PROBLEM DESCRIPTION: Set down the full listing below word for word; pictures stay out of the copy.

---------- SOURCE INFORMATION ----------

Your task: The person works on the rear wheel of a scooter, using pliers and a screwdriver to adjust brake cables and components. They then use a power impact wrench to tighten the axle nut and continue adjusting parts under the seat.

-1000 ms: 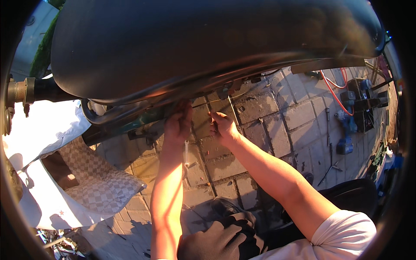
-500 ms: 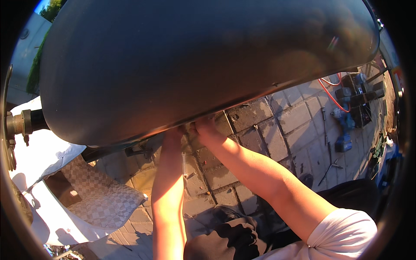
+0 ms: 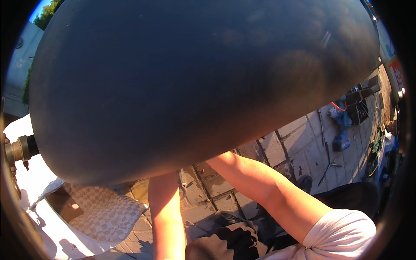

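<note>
A large black, smooth, rounded body [image 3: 173, 86], shaped like a padded seat, fills the upper part of the view. My left forearm [image 3: 165, 203] runs up from the lower edge and passes beneath its near edge. From the lower right, my right forearm [image 3: 247, 173] slants in under the same edge. Both hands are hidden behind the black body, so whatever they touch or hold does not show. On the paving between my arms lies a slim metal tool [image 3: 183, 178], partly covered.
Stone paving [image 3: 299, 143] lies below. At right are a blue cordless power tool [image 3: 341, 130], a long metal bar [image 3: 322, 125] and a T-shaped wrench [image 3: 328, 167]. A white panel [image 3: 56, 225] and a checkered mat [image 3: 106, 210] are at left, near a metal bar end [image 3: 19, 149].
The black body's near edge now sits lower in view, covering more of my forearms, the wrists and the paving. The hands, partly visible before, are now hidden.
</note>
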Demonstrator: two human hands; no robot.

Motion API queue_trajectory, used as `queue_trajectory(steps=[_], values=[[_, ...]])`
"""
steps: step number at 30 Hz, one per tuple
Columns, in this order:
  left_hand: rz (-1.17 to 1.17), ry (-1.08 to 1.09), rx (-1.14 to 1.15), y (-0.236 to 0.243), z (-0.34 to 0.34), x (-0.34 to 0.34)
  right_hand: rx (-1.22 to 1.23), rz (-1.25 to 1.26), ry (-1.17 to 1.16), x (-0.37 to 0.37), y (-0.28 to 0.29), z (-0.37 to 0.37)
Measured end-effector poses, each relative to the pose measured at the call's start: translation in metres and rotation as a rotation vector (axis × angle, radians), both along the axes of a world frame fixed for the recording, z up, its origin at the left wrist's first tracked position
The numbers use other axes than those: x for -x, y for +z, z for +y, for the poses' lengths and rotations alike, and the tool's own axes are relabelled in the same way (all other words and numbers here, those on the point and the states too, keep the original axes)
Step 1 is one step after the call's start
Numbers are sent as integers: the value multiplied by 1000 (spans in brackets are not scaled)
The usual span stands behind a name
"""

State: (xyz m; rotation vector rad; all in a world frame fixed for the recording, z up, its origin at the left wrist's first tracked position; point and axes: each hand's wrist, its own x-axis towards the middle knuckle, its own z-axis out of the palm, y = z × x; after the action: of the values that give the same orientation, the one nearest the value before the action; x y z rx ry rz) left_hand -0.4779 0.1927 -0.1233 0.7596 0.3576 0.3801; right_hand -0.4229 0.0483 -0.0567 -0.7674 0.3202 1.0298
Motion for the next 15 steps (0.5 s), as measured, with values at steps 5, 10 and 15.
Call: queue_trajectory(steps=[5,10,15], values=[[-8,-24,7,-3,2,3,-29,15,1,0,0,-1],[-17,-43,6,-5,2,6,-19,-13,21,0,1,-2],[-25,-59,-1,-6,5,9,-5,21,39,0,-1,-2]])
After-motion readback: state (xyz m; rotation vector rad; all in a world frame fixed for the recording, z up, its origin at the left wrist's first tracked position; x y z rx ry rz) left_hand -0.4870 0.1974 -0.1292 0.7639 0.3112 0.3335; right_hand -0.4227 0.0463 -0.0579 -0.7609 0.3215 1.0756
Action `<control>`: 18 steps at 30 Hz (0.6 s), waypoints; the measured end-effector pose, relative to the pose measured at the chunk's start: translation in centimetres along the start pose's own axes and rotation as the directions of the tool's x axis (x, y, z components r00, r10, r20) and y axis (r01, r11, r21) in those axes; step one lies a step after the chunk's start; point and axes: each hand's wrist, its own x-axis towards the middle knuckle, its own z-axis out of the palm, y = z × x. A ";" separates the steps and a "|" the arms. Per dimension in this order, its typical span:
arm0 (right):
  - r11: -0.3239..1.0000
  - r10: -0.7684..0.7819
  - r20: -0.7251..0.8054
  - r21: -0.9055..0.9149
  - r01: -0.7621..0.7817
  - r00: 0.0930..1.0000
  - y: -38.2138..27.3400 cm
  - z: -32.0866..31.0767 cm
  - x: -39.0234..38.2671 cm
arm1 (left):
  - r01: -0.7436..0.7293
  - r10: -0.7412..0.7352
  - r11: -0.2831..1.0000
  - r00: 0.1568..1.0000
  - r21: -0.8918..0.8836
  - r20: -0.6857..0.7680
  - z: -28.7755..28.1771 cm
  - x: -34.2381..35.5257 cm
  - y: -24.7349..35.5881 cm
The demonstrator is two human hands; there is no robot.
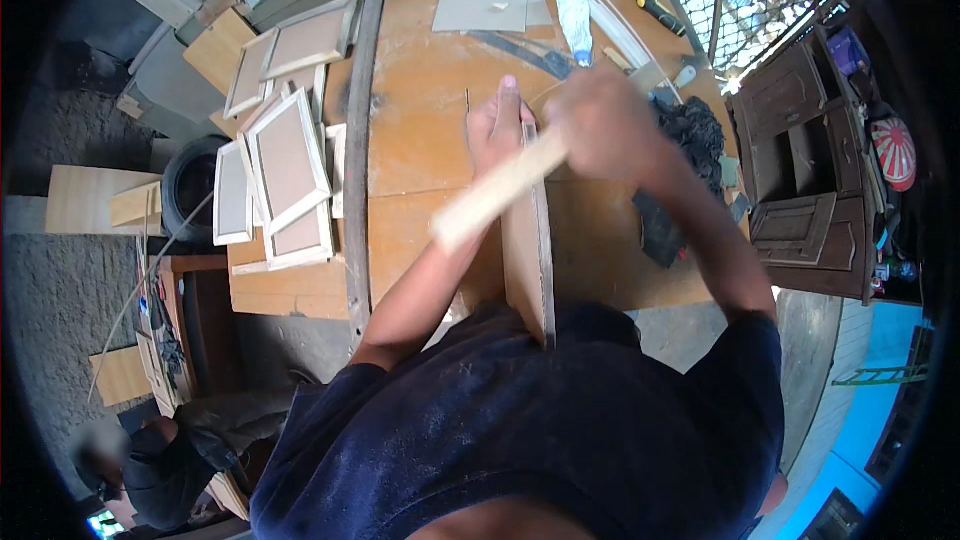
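Observation:
My left hand [495, 128] grips the far end of a thin flat panel [530, 250], its thumb pointing up. The panel stands on edge, seen nearly end-on, and its near end reaches my dark shirt. My right hand [605, 125], smeared by motion, is closed around a pale wooden stick [500, 188]. That stick slants across above the panel, its free end over my left forearm. Whether stick and panel touch, I cannot tell.
The wooden worktable [420, 80] carries framed panels [290, 160] on the left, a long bar [362, 160], a bottle [574, 20], a yellow-black tool [660, 10] and black cloth [695, 135]. A dark cabinet [800, 160] stands right; another person [165, 470] is lower left.

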 end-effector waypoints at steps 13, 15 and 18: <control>0.981 0.189 0.095 0.019 -0.192 0.977 3.9 -0.5 0.2 | 0.022 -0.023 0.999 1.000 -0.037 -0.019 0.4 -0.2 -0.1; 0.990 0.138 0.010 -0.009 -0.138 0.990 2.5 -0.1 -0.3 | 0.012 -0.014 0.997 1.000 -0.074 -0.021 0.3 -0.4 -0.1; 0.995 -0.037 0.030 0.096 0.034 0.999 -0.3 0.2 -0.5 | -0.002 0.003 0.999 1.000 0.051 -0.026 0.1 -0.7 0.5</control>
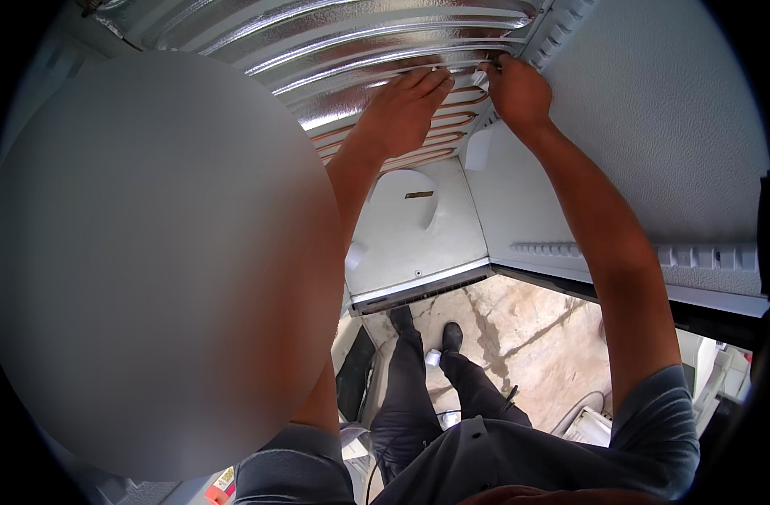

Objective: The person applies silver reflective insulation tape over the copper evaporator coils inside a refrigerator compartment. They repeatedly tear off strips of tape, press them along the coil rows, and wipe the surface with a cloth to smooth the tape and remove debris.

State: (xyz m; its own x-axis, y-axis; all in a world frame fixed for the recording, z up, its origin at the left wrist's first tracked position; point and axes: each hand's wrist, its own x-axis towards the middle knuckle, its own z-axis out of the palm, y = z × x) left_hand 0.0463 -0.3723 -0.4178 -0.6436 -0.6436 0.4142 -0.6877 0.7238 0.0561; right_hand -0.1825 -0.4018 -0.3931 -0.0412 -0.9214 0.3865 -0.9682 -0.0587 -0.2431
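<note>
A white textured wall (679,126) is rising beside foil (452,35) and copper tubes (462,114). The foil, lining the upper panel, is probably light, thin and prone to creasing, best held by its edge. The left hand (412,105) is reaching flat, fingers together, its grip hidden; the right hand (520,91), wrist bent, is pinching a small white piece (479,77) near the corner.

At 12 o'clock, foil (402,38) gleams silver, banded with bright and dark stripes. At 1 o'clock, pipes (465,116) make orange-brown copper stripes, near a small white strip (479,78). At 2 o'clock, the wall (679,126) is pale grey with a pebbled pattern. At 4 o'clock, the floor (545,328) is cream, streaked brown. Toward 5 and 6, the shirt (528,454) is slate grey, the trousers (402,387) charcoal.
</note>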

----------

OUTPUT FOR THIS EXERCISE:
Your task: The person works on the rear wheel of a scooter, using pliers and a screwdriver to adjust brake cables and components. They then use a power impact wrench to tighten the axle nut and continue adjusting parts under the seat.

-1000 ms: 
-500 ms: 
+0 ms: 

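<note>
A large black, smooth, rounded body [image 3: 173, 86], shaped like a padded seat, fills the upper part of the view. My left forearm [image 3: 165, 203] runs up from the lower edge and passes beneath its near edge. From the lower right, my right forearm [image 3: 247, 173] slants in under the same edge. Both hands are hidden behind the black body, so whatever they touch or hold does not show. On the paving between my arms lies a slim metal tool [image 3: 183, 178], partly covered.
Stone paving [image 3: 299, 143] lies below. At right are a blue cordless power tool [image 3: 341, 130], a long metal bar [image 3: 322, 125] and a T-shaped wrench [image 3: 328, 167]. A white panel [image 3: 56, 225] and a checkered mat [image 3: 106, 210] are at left, near a metal bar end [image 3: 19, 149].
The black body's near edge now sits lower in view, covering more of my forearms, the wrists and the paving. The hands, partly visible before, are now hidden.
</note>
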Demonstrator: two human hands; no robot.

Motion API queue_trajectory, used as `queue_trajectory(steps=[_], values=[[_, ...]])`
"""
steps: step number at 30 Hz, one per tuple
Columns, in this order:
  left_hand: rz (-1.17 to 1.17), ry (-1.08 to 1.09), rx (-1.14 to 1.15), y (-0.236 to 0.243), z (-0.34 to 0.34), x (-0.34 to 0.34)
  right_hand: rx (-1.22 to 1.23), rz (-1.25 to 1.26), ry (-1.17 to 1.16), x (-0.37 to 0.37), y (-0.28 to 0.29), z (-0.37 to 0.37)
Measured end-effector poses, each relative to the pose measured at the call's start: translation in metres and rotation as a rotation vector (axis × angle, radians), both along the axes of a world frame fixed for the recording, z up, its origin at the left wrist's first tracked position
The numbers use other axes than those: x for -x, y for +z, z for +y, for the poses' lengths and rotations alike, and the tool's own axes are relabelled in the same way (all other words and numbers here, those on the point and the states too, keep the original axes)
Step 1 is one step after the call's start
Numbers are sent as integers: the value multiplied by 1000 (spans in brackets are not scaled)
The usual span stands behind a name
"""

State: (xyz m; rotation vector rad; all in a world frame fixed for the recording, z up, its origin at the left wrist's first tracked position; point and axes: each hand's wrist, its own x-axis towards the middle knuckle, its own z-axis out of the palm, y = z × x; after the action: of the values that give the same orientation, the one nearest the value before the action; x y z rx ry rz) left_hand -0.4779 0.1927 -0.1233 0.7596 0.3576 0.3801; right_hand -0.4229 0.0483 -0.0567 -0.7674 0.3202 1.0298
Motion for the next 15 steps (0.5 s), as measured, with values at steps 5, 10 and 15.
Call: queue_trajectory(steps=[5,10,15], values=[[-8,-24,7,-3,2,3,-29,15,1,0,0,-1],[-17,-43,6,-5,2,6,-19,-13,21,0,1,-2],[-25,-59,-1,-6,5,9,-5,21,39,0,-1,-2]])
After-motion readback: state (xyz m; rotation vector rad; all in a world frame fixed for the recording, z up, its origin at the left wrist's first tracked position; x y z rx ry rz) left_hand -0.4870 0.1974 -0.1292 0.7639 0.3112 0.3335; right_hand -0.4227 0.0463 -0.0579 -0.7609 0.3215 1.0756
Action `<control>`: 18 steps at 30 Hz (0.6 s), waypoints; the measured end-effector pose, relative to the pose measured at the chunk's start: translation in centimetres along the start pose's own axes and rotation as the directions of the tool's x axis (x, y, z components r00, r10, r20) and y axis (r01, r11, r21) in those axes; step one lies a step after the chunk's start; point and axes: each hand's wrist, its own x-axis towards the middle knuckle, its own z-axis out of the palm, y = z × x. A ";" separates the steps and a "|" the arms. Per dimension in this order, its typical span:
arm0 (right):
  - r11: -0.3239..1.0000
  - r10: -0.7684..0.7819
  - r20: -0.7251..0.8054
  - r21: -0.9055..0.9149
  - r01: -0.7621..0.7817
  - r00: 0.0930..1.0000
  - y: -38.2138..27.3400 cm
  - z: -32.0866..31.0767 cm
  - x: -39.0234..38.2671 cm
arm1 (left):
  - r01: -0.7436..0.7293
  - r10: -0.7412..0.7352
  - r11: -0.2831..1.0000
  - r00: 0.1568..1.0000
  - r21: -0.8918..0.8836
  - r20: -0.6857..0.7680
  - z: -28.7755..28.1771 cm
  - x: -34.2381..35.5257 cm
  - y: -24.7349..35.5881 cm
The demonstrator is two human hands; there is no robot.
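Observation:
My left hand [495, 128] grips the far end of a thin flat panel [530, 250], its thumb pointing up. The panel stands on edge, seen nearly end-on, and its near end reaches my dark shirt. My right hand [605, 125], smeared by motion, is closed around a pale wooden stick [500, 188]. That stick slants across above the panel, its free end over my left forearm. Whether stick and panel touch, I cannot tell.
The wooden worktable [420, 80] carries framed panels [290, 160] on the left, a long bar [362, 160], a bottle [574, 20], a yellow-black tool [660, 10] and black cloth [695, 135]. A dark cabinet [800, 160] stands right; another person [165, 470] is lower left.
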
 end-effector waypoints at steps 13, 15 and 18: <control>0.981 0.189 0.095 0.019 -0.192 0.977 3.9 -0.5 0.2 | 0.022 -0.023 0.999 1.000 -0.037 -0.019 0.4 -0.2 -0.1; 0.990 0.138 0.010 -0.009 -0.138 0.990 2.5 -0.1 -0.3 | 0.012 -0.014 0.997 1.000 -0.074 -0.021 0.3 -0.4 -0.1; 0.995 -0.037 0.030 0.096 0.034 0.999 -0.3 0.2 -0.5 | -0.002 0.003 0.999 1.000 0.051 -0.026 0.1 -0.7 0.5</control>

Objective: The person applies silver reflective insulation tape over the copper evaporator coils inside a refrigerator compartment. They repeatedly tear off strips of tape, press them along the coil rows, and wipe the surface with a cloth to smooth the tape and remove debris.

State: (xyz m; its own x-axis, y-axis; all in a world frame fixed for the recording, z up, its origin at the left wrist's first tracked position; point and axes: each hand's wrist, its own x-axis towards the middle knuckle, its own z-axis out of the palm, y = z × x) left_hand 0.0463 -0.3723 -0.4178 -0.6436 -0.6436 0.4142 -0.6877 0.7238 0.0561; right_hand -0.1825 -0.4018 -0.3931 -0.0412 -0.9214 0.3865 -0.9682 -0.0587 -0.2431
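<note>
A white textured wall (679,126) is rising beside foil (452,35) and copper tubes (462,114). The foil, lining the upper panel, is probably light, thin and prone to creasing, best held by its edge. The left hand (412,105) is reaching flat, fingers together, its grip hidden; the right hand (520,91), wrist bent, is pinching a small white piece (479,77) near the corner.

At 12 o'clock, foil (402,38) gleams silver, banded with bright and dark stripes. At 1 o'clock, pipes (465,116) make orange-brown copper stripes, near a small white strip (479,78). At 2 o'clock, the wall (679,126) is pale grey with a pebbled pattern. At 4 o'clock, the floor (545,328) is cream, streaked brown. Toward 5 and 6, the shirt (528,454) is slate grey, the trousers (402,387) charcoal.
</note>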

The output above is the complete answer.